WHAT YOU SHOULD DO
Copy out exactly the lines from the first line of the material below through the line containing "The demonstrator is", and nothing beyond them.
-------- DATA
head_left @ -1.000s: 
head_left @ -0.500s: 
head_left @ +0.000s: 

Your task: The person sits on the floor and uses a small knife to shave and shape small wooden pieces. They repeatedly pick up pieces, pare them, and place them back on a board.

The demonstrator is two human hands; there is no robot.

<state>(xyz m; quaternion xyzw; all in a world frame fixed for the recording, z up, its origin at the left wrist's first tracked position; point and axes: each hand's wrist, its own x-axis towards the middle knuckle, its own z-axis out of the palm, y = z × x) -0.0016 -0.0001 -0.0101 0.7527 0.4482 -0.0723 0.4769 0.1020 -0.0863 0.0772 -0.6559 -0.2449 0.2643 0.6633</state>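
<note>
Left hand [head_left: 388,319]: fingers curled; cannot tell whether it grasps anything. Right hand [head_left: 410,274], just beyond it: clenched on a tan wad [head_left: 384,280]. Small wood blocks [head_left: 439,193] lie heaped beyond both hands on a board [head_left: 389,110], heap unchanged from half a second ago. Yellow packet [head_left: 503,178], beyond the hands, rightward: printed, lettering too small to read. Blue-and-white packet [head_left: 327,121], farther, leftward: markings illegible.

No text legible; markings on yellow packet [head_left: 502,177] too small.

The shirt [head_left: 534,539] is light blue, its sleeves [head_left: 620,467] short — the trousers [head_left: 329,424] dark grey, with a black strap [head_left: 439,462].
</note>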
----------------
RESPONSE FOR THIS EXERCISE
head_left @ -1.000s: 
head_left @ -0.500s: 
head_left @ +0.000s: 

Your task: The person sits on the floor and uses a small knife to shave and shape small wooden pieces. They repeatedly pick up pieces, pare them, and place them back on a board.

The demonstrator is two human hands; there is no robot.

No more output is required for the exercise.